--- PROVIDED DATA Enclosed Below ---
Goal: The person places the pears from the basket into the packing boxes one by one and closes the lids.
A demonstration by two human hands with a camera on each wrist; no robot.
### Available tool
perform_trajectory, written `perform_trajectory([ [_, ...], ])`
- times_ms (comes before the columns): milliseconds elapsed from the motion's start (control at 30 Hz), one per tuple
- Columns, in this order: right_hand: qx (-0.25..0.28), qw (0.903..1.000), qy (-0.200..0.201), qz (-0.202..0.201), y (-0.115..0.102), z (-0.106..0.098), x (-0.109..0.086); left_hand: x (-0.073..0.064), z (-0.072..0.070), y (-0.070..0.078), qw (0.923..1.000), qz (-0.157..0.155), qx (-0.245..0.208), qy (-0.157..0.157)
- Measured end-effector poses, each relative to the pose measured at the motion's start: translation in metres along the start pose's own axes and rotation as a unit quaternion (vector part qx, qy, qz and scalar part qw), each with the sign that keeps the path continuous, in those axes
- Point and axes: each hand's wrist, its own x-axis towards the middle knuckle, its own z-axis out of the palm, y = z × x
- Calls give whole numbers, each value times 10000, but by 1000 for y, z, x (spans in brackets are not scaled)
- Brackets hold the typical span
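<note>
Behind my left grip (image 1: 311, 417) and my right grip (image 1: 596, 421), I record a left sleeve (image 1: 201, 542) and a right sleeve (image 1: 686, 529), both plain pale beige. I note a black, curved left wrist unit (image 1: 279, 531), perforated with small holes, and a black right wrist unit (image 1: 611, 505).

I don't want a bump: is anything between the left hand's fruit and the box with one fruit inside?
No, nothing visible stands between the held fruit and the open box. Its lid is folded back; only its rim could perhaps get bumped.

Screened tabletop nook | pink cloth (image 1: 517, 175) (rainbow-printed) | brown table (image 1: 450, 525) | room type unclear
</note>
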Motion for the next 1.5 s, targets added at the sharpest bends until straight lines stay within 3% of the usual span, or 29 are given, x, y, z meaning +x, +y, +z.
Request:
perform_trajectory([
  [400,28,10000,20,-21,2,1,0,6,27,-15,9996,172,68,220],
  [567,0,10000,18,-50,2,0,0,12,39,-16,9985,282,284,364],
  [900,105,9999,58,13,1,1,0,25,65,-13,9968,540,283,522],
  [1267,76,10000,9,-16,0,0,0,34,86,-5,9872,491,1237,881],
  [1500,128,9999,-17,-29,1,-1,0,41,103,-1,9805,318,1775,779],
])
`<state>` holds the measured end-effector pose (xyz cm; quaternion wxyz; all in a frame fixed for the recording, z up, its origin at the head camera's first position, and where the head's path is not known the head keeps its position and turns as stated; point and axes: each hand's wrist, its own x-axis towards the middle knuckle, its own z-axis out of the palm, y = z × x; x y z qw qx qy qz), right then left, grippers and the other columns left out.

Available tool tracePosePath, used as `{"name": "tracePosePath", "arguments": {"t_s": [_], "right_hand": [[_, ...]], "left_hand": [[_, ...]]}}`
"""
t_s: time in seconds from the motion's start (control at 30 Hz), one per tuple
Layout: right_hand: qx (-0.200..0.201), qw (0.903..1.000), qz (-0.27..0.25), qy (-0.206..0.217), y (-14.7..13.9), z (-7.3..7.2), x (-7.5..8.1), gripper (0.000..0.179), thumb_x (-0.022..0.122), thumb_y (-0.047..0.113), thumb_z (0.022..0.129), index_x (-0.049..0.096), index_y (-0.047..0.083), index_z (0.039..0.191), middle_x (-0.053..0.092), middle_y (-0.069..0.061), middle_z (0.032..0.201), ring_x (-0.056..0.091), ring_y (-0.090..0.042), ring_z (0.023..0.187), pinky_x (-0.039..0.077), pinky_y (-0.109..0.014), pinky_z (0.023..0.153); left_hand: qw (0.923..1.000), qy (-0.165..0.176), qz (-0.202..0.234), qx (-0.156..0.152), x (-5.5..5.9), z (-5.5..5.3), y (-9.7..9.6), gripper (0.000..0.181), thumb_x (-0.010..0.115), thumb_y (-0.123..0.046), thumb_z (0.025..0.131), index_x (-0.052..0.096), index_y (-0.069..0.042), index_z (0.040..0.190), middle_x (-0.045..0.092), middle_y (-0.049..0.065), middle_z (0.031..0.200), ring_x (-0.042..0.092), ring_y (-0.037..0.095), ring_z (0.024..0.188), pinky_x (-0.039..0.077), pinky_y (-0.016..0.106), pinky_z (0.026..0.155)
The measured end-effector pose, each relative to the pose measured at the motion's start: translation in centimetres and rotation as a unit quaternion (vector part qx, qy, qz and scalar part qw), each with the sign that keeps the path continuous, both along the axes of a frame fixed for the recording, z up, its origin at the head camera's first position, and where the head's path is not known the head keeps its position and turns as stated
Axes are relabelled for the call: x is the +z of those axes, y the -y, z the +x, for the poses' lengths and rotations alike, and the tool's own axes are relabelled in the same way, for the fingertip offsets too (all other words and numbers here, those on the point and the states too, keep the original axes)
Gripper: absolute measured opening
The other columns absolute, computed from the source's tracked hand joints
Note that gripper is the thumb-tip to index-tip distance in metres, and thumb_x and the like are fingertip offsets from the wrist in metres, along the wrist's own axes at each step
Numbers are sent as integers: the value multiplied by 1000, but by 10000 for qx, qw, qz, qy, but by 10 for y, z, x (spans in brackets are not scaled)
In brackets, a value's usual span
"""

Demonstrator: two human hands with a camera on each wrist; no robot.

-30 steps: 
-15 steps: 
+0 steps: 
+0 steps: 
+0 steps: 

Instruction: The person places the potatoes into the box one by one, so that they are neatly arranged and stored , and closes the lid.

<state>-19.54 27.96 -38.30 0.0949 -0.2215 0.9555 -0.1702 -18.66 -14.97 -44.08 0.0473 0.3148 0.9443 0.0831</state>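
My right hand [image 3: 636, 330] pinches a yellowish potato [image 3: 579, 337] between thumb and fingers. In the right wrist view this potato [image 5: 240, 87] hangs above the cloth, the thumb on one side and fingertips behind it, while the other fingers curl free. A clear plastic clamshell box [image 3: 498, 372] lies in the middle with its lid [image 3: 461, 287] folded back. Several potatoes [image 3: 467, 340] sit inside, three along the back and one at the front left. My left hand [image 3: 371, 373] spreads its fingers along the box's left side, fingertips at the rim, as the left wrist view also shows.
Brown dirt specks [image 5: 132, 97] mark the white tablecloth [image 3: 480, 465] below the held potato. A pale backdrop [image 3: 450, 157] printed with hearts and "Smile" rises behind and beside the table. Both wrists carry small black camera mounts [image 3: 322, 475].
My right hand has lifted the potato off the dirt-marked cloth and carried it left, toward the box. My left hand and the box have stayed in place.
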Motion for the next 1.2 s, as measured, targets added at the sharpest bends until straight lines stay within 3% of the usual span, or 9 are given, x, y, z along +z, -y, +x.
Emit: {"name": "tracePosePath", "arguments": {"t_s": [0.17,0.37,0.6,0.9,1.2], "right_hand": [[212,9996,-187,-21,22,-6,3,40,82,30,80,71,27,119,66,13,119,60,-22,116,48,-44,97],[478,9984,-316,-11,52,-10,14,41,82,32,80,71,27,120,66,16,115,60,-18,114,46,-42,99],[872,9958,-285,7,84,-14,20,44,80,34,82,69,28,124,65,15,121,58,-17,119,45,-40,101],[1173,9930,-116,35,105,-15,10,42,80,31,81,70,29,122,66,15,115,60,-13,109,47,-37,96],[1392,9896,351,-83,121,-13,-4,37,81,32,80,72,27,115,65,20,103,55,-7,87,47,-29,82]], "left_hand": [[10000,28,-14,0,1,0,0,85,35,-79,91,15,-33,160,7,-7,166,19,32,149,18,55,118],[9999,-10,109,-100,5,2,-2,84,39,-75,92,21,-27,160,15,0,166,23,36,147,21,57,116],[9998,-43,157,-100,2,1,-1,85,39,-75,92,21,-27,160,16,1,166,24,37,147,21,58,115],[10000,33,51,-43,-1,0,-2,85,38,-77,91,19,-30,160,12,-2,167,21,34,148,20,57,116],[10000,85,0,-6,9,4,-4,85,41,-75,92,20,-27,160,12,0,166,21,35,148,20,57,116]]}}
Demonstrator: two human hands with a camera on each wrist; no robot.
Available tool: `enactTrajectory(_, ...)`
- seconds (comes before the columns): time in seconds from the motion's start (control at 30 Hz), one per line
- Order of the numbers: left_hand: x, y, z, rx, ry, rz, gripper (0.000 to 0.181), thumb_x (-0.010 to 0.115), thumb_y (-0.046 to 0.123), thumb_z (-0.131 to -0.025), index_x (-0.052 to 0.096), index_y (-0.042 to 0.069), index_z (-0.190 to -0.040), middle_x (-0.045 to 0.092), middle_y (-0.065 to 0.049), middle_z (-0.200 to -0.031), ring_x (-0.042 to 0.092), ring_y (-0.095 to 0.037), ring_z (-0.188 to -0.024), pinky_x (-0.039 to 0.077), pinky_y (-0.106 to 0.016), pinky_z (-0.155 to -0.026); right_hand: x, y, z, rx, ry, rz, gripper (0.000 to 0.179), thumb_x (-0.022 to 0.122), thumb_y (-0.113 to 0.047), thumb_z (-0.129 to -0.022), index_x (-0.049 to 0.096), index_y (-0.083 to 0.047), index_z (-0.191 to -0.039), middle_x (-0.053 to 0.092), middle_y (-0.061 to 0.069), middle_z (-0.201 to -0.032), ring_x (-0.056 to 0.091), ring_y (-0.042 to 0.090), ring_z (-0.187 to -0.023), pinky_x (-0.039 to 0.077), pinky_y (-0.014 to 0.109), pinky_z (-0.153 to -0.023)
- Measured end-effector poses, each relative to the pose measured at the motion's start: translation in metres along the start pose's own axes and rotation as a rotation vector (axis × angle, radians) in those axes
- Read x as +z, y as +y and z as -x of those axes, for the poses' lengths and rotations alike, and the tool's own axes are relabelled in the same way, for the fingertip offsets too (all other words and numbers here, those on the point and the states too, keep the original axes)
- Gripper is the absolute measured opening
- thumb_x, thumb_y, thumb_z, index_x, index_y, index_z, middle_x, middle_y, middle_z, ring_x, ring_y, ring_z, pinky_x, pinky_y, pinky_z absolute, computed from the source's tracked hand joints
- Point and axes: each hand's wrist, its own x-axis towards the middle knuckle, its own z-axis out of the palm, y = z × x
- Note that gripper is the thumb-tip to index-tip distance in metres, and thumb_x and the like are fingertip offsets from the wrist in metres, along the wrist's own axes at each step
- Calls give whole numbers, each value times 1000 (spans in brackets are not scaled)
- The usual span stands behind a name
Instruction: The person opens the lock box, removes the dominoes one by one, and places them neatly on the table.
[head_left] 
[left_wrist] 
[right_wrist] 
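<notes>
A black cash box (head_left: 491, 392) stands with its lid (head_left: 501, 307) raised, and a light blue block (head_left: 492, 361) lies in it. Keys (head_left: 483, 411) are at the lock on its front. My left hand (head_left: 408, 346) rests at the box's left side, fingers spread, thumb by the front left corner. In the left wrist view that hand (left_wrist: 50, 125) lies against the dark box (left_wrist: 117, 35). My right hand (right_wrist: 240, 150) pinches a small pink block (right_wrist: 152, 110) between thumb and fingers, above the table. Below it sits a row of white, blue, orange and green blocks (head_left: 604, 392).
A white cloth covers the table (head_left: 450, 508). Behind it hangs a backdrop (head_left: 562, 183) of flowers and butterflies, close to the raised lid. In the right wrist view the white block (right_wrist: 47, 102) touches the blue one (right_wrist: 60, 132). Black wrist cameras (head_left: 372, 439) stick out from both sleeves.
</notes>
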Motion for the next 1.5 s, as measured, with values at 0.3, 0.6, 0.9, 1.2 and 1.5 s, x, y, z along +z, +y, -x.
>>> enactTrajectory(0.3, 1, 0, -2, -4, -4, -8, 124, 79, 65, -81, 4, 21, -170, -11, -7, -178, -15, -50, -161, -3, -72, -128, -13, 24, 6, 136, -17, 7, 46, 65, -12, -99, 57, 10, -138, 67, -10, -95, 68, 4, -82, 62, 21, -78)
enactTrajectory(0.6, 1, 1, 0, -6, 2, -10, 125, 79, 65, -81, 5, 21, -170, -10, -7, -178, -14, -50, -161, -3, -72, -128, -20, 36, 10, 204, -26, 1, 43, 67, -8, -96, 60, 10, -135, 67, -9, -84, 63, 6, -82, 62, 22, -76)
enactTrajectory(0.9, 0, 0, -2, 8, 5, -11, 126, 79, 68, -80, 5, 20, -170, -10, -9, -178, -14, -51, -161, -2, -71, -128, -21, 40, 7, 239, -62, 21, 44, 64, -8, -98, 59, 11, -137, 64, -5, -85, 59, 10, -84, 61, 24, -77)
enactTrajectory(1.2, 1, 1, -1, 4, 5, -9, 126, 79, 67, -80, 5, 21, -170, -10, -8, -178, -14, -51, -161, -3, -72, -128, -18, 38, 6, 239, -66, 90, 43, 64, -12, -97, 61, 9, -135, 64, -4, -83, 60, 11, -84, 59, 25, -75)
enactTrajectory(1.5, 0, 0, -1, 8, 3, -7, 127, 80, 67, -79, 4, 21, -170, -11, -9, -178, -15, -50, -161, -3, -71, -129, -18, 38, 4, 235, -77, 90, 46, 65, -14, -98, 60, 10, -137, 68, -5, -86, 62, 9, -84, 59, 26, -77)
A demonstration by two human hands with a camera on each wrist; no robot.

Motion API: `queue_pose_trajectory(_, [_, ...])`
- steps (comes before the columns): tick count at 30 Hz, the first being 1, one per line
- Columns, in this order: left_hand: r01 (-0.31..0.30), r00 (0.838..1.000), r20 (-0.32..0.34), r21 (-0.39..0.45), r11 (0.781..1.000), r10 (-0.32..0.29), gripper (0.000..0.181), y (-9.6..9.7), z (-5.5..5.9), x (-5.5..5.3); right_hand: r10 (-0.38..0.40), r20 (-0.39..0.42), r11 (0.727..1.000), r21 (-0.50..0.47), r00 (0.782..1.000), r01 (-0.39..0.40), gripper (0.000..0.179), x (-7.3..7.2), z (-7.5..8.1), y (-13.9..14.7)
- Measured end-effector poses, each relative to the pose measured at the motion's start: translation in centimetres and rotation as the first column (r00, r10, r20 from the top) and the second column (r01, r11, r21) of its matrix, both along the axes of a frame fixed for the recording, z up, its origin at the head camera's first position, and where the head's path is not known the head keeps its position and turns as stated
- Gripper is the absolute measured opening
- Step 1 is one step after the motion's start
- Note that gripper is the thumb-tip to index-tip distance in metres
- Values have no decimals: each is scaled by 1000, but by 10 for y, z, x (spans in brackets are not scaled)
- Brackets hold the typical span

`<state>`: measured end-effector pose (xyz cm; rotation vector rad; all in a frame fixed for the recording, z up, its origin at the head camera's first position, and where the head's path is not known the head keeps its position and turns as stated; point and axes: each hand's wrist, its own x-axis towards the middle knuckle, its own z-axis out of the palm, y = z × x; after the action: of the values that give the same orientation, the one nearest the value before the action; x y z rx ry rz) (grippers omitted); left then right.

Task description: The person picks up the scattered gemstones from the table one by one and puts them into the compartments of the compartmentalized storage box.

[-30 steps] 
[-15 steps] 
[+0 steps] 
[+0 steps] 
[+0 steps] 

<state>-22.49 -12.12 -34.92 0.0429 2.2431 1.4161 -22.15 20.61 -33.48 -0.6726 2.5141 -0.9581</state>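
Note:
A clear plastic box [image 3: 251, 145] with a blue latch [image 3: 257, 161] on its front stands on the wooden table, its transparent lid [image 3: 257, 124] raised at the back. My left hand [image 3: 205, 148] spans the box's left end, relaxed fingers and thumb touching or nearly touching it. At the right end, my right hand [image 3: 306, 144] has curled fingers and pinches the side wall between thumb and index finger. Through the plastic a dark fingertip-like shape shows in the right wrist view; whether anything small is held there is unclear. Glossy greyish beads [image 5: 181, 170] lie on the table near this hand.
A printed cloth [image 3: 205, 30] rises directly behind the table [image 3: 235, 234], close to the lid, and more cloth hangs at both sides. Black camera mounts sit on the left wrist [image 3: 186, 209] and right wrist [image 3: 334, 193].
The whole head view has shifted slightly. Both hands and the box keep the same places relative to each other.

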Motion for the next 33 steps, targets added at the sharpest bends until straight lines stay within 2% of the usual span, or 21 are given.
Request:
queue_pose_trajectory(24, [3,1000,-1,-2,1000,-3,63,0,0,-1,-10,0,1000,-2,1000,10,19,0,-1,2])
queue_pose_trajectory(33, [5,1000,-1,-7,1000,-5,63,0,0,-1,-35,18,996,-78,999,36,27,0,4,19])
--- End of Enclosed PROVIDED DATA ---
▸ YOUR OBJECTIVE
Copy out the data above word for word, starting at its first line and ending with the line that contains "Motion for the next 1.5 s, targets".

▸ WRITTEN ANSWER
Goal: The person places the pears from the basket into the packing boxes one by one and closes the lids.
A demonstration by two human hands with a camera on each wrist; no robot.
### Available tool
perform_trajectory, written `perform_trajectory([ [_, ...], ])`
- times_ms (comes before the columns): milliseconds elapsed from the motion's start (control at 30 Hz), one per tuple
- Columns, in this order: right_hand: qx (-0.25..0.28), qw (0.903..1.000), qy (-0.200..0.201), qz (-0.202..0.201), y (-0.115..0.102), z (-0.106..0.098), x (-0.109..0.086); left_hand: x (-0.073..0.064), z (-0.072..0.070), y (-0.070..0.078), qw (0.923..1.000), qz (-0.157..0.155), qx (-0.245..0.208), qy (-0.157..0.157)
- Measured end-effector poses, each relative to the pose measured at the motion's start: translation in metres along the start pose's own axes and rotation as a unit quaternion (vector part qx, qy, qz and scalar part qw), each with the sign that keeps the path continuous, in those axes
- Point and axes: each hand's wrist, its own x-axis towards the middle knuckle, its own z-axis out of the palm, y = z × x
- Calls give whole numbers, each value times 10000, but by 1000 for y, z, x (spans in brackets are not scaled)
- Brackets hold the typical span
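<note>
Behind my left grip (image 1: 311, 417) and my right grip (image 1: 596, 421), I record a left sleeve (image 1: 201, 542) and a right sleeve (image 1: 686, 529), both plain pale beige. I note a black, curved left wrist unit (image 1: 279, 531), perforated with small holes, and a black right wrist unit (image 1: 611, 505).

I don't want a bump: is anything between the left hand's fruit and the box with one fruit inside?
No, nothing visible stands between the held fruit and the open box. Its lid is folded back; only its rim could perhaps get bumped.

Screened tabletop nook | pink cloth (image 1: 517, 175) (rainbow-printed) | brown table (image 1: 450, 525) | room type unclear
</note>
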Motion for the next 1.5 s, targets added at the sharpest bends until straight lines stay within 3% of the usual span, or 29 are given, x, y, z meaning +x, +y, +z.

That concludes the answer to the exercise.